• [ACTIVITY]: Out of the listing below, copy every line that carries the string "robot".

• [DATA SUPPLIED]:
........
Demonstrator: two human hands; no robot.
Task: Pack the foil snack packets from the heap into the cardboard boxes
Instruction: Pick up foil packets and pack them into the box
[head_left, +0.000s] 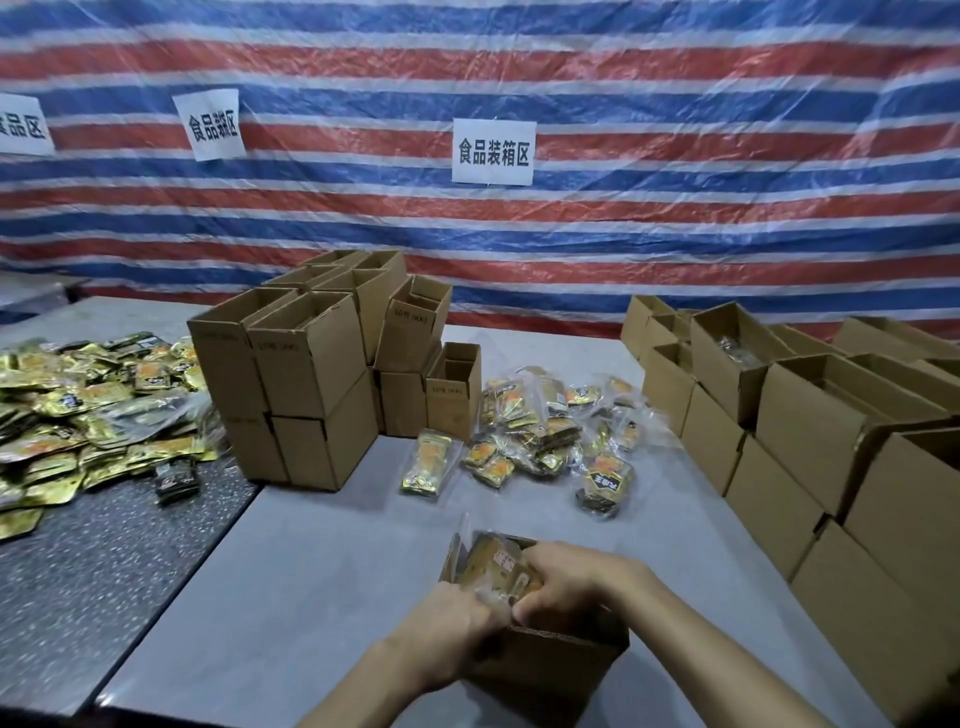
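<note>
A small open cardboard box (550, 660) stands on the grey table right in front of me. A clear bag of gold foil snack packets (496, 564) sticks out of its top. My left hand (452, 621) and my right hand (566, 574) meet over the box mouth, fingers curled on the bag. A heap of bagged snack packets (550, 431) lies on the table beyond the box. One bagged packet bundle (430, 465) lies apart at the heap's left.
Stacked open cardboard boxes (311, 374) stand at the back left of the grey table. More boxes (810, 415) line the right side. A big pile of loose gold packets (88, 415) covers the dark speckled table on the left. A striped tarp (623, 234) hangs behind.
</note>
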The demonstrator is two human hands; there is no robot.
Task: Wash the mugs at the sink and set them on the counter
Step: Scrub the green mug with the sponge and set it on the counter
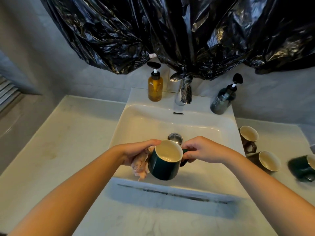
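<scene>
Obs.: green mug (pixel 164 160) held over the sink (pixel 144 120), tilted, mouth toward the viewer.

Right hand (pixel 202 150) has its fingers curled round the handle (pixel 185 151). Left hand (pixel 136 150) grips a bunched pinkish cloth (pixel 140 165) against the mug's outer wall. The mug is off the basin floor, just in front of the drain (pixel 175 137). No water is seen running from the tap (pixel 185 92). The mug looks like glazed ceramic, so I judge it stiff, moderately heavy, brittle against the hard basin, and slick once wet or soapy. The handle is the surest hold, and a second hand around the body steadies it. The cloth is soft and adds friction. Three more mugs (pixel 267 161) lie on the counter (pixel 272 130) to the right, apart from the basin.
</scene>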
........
• [ANSWER AREA]:
Demonstrator: two human hands; no robot.
The demonstrator is two human hands; there is no robot.

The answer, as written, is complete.